Snuggletex Integration - Githubissues

Zylence commented 1 year ago

Snuggletex

Snuggletex is a library from the University of Edinburgh for converting latex to XML, but can be used for latex parsing as well. It is extendible, easy to use and powerful, all whilst containing almost no external dependencies. In the future, it could become our main latex parser for integrity checks.

What it does do

^
_
$
commands: \command[opt]{arg}{...}
verbs: \verb(*)...
environments: \begin{env}[opt]{arg}{...}...\end{env}
user-defined commands

Takeaways

Some commands may be missing, for example I found \text{} to be absent, to check which commands are supported by default, refer here: CorePackageDefinitions.java Thankfully, enough of the package is exposed to be able to inject new commands, like so for example: engine.getPackages().get(0).addComplexCommandOneArg("text", false, ALL_MODES,LR, StyleDeclarationInterpretation.NORMALSIZE, null, TextFlowContext.ALLOW_INLINE);

I have not checked if this is the correct way to represent the text command, but now it parses it correctly.

What it does not do

&
#
%

What we could do

Use the tokens provided by snuggletex to implement our own parser on top

Or
Keep our integrity checks for & and # and implement % like we used to

What I would like to do

I am really fascinated by this library, it's clean, well documented and build thoughfully and extendible. I'd really like to do more with it. If you do not mind, I'd like to port our integrity checks to snuggletex, rather than writing them as we used to.

Mandatory checks

[x] Change in CHANGELOG.md described in a way that is understandable for the average user (if applicable)
[x] Tests created for changes (if applicable)
[x] Manually tested changed features in running JabRef (always required)
[ ] Screenshots added in PR description (for UI changes)
[ ] Checked developer's documentation: Is the information available and up to date? If not, I outlined it in this pull request.
[ ] Checked documentation: Is the information available and up to date? If not, I created an issue at https://github.com/JabRef/user-documentation/issues or, even better, I submitted a pull request to the documentation repository.

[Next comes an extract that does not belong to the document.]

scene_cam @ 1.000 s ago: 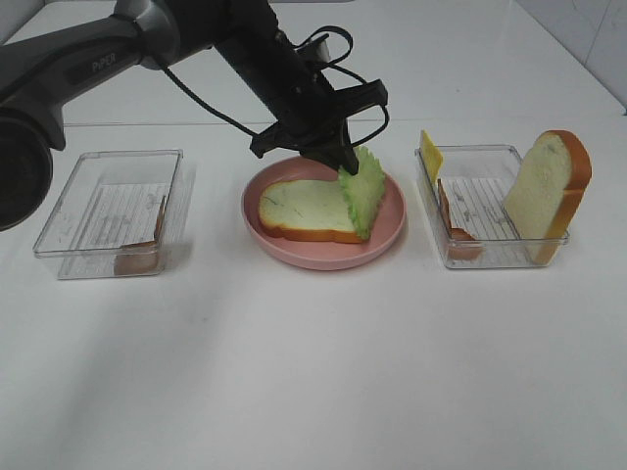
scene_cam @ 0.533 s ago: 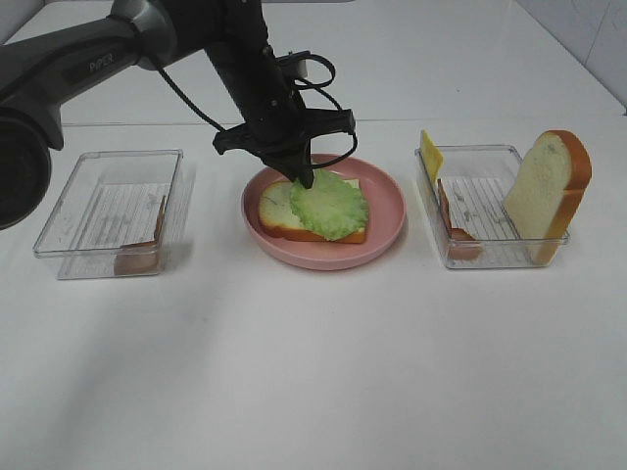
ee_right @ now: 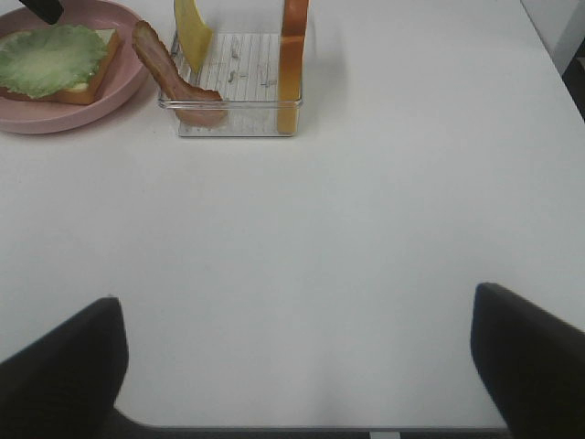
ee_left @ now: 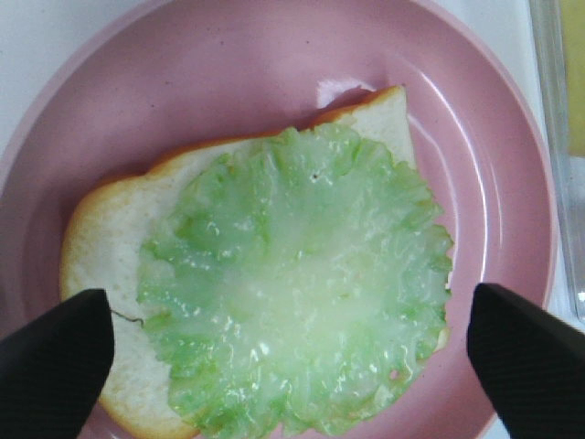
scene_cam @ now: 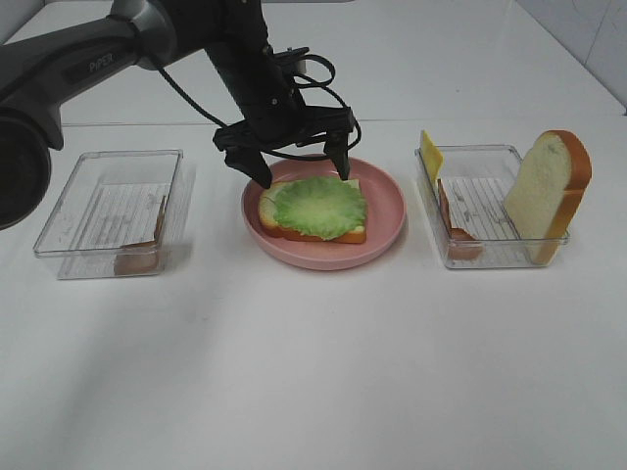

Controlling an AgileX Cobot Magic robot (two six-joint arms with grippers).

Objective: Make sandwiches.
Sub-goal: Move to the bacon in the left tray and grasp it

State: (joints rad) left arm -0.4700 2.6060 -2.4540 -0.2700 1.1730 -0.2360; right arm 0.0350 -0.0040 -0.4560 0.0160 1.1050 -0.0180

koppor commented 1 year ago

In JabRef's localization, we keep the English keys equal to the English full text. In this way, we can have readabile code. Details at https://devdocs.jabref.org/code-howtos/localization.html.

Regarding the SnuggleTeX errors, it would be OK to show "LaTeX cannot be parsed" and have the detail message in English only. These are all very technical terms and I thnk, no JabRef tranlsator should be bothered to translate them.

koppor commented 1 year ago

To workaround the method-too-large exception, I am trying to include our custom JDK build.

koppor commented 1 year ago

Thank you for having worked on this. Sorry for the late reply. Hope, you will continue on this!

Some commands may be missing, for example I found \text{} to be absent,

\text appears in math-mode only. Not outside math mode. Maybe, it is available inside math mode (e..g, $\text{test}$).

I have not checked if this is the correct way to represent the text command, but now it parses it correctly.

Which concrete case did you have?

What it does not do

Please unzip what you mean.

Ah, I understand: It does not check for ampersands, wrong bibtex string concatenation, and percent signs.

For BibTeX string concatenation, we already discussed. Difficult thing as this is JabRef custom logic, too.

What we could do

1. Use the tokens provided by snuggletex to implement our own parser on top
   **Or**

Could be a fun excercise? With the possible outcome that the code is harder to read as our existing code?

What I would like to do

I am really fascinated by this library, it's clean, well documented and build thoughfully and extendible. I'd really like to do more with it. If you do not mind, I'd like to port our integrity checks to snuggletex, rather than writing them as we used to.

Suggestion: Finish this PR with the current functionality. - Create a new branch (based on this branch) to rewrite the other checks. In this way, you can work in parallel. If the updated code turns out to be good, we can continue working forward to include it. If it turns out it is not that maintainable, the issue https://github.com/JabRef/jabref/issues/8712 is still fixed.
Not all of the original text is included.